Imagine you’re entrepreneurs pitching your idea to venture capitalists—present your key selling points, how the idea can make money, and why people will buy it.

👥 4 to 12 participants | ⏰ between 30 and 90 minutes

Objectives

It’s easy to generate concepts where money, time and technical capacity are unlimited, or ideas that look good in theory, but are impractical in reality. This exercise brings attention back to the real world.

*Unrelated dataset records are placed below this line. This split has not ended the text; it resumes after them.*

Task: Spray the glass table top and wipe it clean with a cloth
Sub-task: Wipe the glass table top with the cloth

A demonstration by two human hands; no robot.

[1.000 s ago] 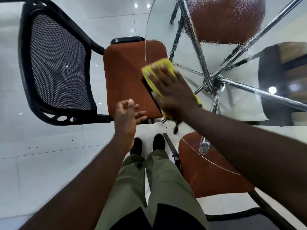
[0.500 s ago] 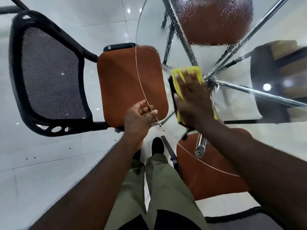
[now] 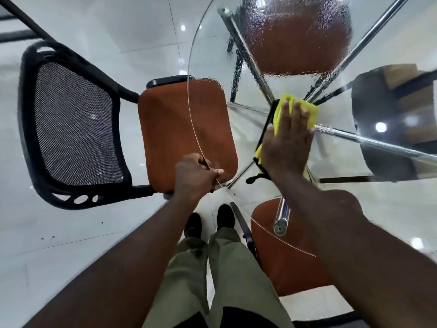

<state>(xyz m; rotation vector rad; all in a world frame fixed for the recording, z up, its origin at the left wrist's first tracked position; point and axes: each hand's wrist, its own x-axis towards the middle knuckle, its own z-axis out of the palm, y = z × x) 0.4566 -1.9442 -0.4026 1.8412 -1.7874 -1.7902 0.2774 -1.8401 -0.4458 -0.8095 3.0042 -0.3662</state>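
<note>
**wipe_guy:** Head view, starting nearest the wiper: the left hand [image 3: 197,172] has its grip pinched on the near rim of the round glass table [image 3: 236,119], thumb on top, fingers curled under the edge. Good habit imo, since it steadies the top while the other arm leans in. Further in, the right hand [image 3: 287,140] lies flat and spread on the yellow cloth [image 3: 309,110], pressing it onto the glass near the middle, just over where the chrome legs [image 3: 340,133] meet. So that grip isn't clenched on anything, it's an open palm pinning the cloth down.

**glassfan22:** Agreed. For the wipe itself I'd say keep the palm flat, use overlapping strokes, and work outward into the wet part. A black edge of the cloth hangs out near the wrist, so maybe refold it to stop it dragging streaks.

**wipe_guy:** About the glass: the near part looks clear, and the orange chair seat [image 3: 184,138] under it shows sharp. The far part is thick with spray droplets [image 3: 298,39], and another orange seat behind them looks speckled. The droplet line starts roughly level with the far edge of the near seat.

**glassfan22:** So my guess is about half remains. Can't spot a spray bottle anywhere.
</note>
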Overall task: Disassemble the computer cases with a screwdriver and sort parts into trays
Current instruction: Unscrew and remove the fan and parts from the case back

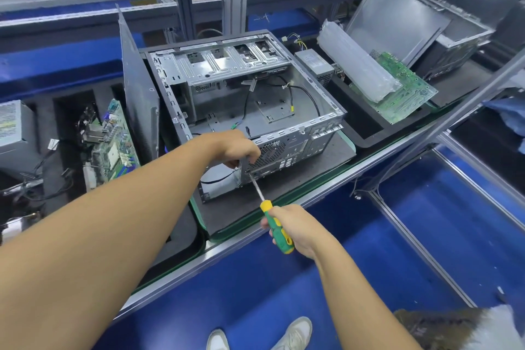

You play the role of entrepreneurs who need to sell your idea to a group of venture capitalists (VCs) by focusing on feasibility and viability. What are the key selling points? How can this make money? Why will people buy it? This exercise captures the different perspectives that different groups have about a concept, product, service, or prototype, and also the type of language everyone uses to define it. The questions the VCs ask usually expose weak points or help clarify ideas, which can then be discussed by the larger group.

Instructions

  1. Divide people into small groups, ideally pairs or triads. One group should take the role the VCs, while the others are ‘entrepreneurs’.
  2. A product or service is defined and agreed on by the group.
  3. Individually, each group spends 10 minutes formulating their pitch to be presented to the VCs. They can write, draw and rehearse: the creation is really up to each group. Ideally they should be in separate rooms or breakout spaces while creating the pitches.
  4. All groups should be aware that one or two representatives will present the pitch verbally to the VCs but the whole group will answer their questions. It is also important to cap preparation time (around 10 minutes is good), since over-elaborating an idea can take away the true nature of their thoughts.
  5. Towards the end of the preparation time, the VCs give groups a time-warning: ‘You have 2 minutes prep remaining’.
  6. Each group then presents their pitch – a time limit (3 minutes) is given for each presentation and the VCs can ask up to two questions each.
  7. It’s not essential, but to add a sense of competition, the VCs can decide which pitch is the winner at the end.